# toro s620 problems



## joethefixitman (Mar 16, 2008)

hi guys hows it going ,i have this toro 620 snowblower single stage 2 cycle engine tecumsun engine i cleaned out the carb this carb has a diaphram in it i put in new o rings in the hi lo mixture screws and put in new gaskets that i made myself now the wierd thing is that when i adjust the mixture screws to 7/8 and 3/4 7/8 being the lo screw 3/4 being the high screw it wont run right all lot of smoke and runs slow but if i tighten the screws almost all the way closed it runs better like it should but i dont know if it has the power to do ther work wat is the matter here wat do i need to do to make it run normally any thoughts guys and thanks for your time and suggestions ok.


----------



## 30yearTech (Sep 14, 2006)

You may need to replace the inlet needle and seat, and make sure you have the diaphragm and gasket installed in the correct order. The package the diaphragm comes in usually has a diagram to illustrate the correct order for the diaphragm and gasket.


----------



## paulr44 (Oct 14, 2008)

30yearTech said:


> You may need to replace the inlet needle and seat, and make sure you have the diaphragm and gasket installed in the correct order. The package the diaphragm comes in usually has a diagram to illustrate the correct order for the diaphragm and gasket.

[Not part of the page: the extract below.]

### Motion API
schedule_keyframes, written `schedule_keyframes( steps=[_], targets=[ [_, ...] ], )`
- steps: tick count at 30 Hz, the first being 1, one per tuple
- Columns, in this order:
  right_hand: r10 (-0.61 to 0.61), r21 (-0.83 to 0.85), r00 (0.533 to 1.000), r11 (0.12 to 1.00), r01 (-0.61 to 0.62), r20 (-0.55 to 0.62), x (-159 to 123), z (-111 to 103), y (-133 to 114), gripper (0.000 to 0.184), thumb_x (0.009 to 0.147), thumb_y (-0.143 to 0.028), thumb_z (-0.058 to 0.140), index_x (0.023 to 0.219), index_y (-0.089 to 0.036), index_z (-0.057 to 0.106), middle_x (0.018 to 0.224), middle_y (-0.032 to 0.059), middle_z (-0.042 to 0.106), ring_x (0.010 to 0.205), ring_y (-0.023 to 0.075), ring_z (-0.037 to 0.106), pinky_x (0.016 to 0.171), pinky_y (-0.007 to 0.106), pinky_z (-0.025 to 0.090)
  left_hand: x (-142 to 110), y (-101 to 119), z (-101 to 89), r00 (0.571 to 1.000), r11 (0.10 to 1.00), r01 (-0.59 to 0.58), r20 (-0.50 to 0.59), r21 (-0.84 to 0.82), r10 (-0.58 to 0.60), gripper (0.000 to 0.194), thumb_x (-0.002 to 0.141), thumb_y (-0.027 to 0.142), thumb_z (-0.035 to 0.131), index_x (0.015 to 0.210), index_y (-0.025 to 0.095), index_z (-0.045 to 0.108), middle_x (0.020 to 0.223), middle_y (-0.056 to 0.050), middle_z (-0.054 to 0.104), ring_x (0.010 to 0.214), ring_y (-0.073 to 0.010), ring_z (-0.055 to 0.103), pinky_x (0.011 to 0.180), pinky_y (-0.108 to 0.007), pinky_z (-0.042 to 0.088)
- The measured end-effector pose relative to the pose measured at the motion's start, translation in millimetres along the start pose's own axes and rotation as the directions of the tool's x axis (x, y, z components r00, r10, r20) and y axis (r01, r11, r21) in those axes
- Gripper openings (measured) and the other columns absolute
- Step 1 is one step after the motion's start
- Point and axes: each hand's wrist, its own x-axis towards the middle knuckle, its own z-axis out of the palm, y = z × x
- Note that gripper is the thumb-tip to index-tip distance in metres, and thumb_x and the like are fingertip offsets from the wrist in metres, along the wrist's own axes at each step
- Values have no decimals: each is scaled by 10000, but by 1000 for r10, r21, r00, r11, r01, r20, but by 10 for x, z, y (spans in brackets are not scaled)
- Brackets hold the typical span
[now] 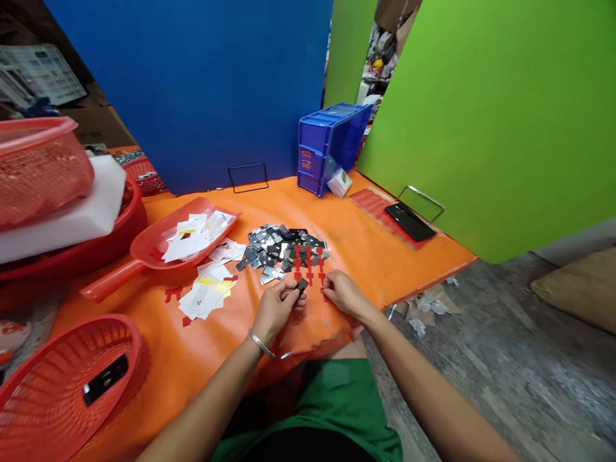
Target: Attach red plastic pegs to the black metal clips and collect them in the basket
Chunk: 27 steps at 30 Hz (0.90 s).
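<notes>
My left hand [276, 311], with a bracelet at the wrist, pinches a small dark flat plate [301, 286] between thumb and fingertips. To its right, my right hand [345, 293] is closed, its thumb and forefinger pinched at the lowest of several red T-shaped pieces [309, 273] laid in rows on the orange tabletop. What lies inside the curled fingers is hidden. Just beyond the hands is a heap of small shiny metal plates [269, 247], silver and dark.
Left are a red scoop [139, 247] holding white paper slips, more slips [205, 298], and a red basket [29, 420] with a black metal piece [106, 380]. A blue bin [312, 154] stands at the back. A black phone [409, 221] lies right, near the green panel [505, 115].
</notes>
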Motion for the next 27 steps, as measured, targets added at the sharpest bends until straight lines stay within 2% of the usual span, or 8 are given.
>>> schedule_keyframes(
  steps=[4,6,10,14,19,23,27],
  targets=[
    [-5,-27,996,1000,3,-86,-77,19,-10,93,721,-78,573,767,-155,596,812,54,576,724,156,526,654,249,392,187,-29,240,998,996,56,25,-75,-54,221,690,288,711,773,129,583,708,-65,698,598,-130,648,620,-258,536],
    [-28,-39,990,999,22,-138,-130,78,1,80,768,-95,569,757,-163,610,824,61,570,767,169,530,698,267,411,252,-27,301,997,992,82,12,-92,-81,210,686,265,718,763,123,582,698,-64,696,595,-129,646,607,-249,535],
    [-24,-25,980,1000,19,-199,-184,148,3,143,804,-103,556,695,-190,585,789,53,561,802,188,521,731,291,426,313,2,347,987,983,148,-43,-110,-153,143,713,176,699,768,95,595,665,-63,675,573,-116,638,595,-230,532],
    [9,18,978,1000,-6,-210,-186,106,-15,146,781,-62,540,730,-200,541,797,45,560,804,196,502,709,294,418,320,45,356,970,967,218,-81,-133,-230,83,743,108,663,749,92,582,654,-65,662,554,-107,633,597,-222,540],
    [-2,282,975,957,66,-220,-216,27,32,149,787,-79,497,703,-202,500,765,20,551,770,170,509,714,281,411,325,61,333,959,955,262,-73,-136,-273,54,775,102,631,771,95,578,685,-72,666,586,-111,649,612,-221,554],
    [116,549,978,836,-1,-175,-263,-40,42,80,804,-181,500,733,-197,531,723,0,551,692,144,518,638,253,417,346,45,310,960,958,258,-77,-128,-269,95,752,126,669,794,95,590,724,-75,672,603,-113,656,628,-223,563],
    [243,691,950,722,-40,-198,-283,-114,-19,138,825,-317,516,782,-190,550,723,-5,562,642,128,514,594,238,418,371,27,300,962,956,260,-50,-138,-269,93,765,126,647,821,78,590,730,-93,675,596,-122,659,612,-229,561]
  ],
)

I believe they stopped printing that on the back - what was it, kit 631893? Anyway, if it's not on the back as 30year says, I remember this - if the carb. has an "F" stamped into the body, and if so, it's usually on the side, the diaphragm goes in first.


----------



## joethefixitman (Mar 16, 2008)

thanks to all ill try the suggestions and hopefully ill get the snowblower at proper settings again thanks guys hope u have a good thanksgiving.
:wave::wave::wave::wave:


----------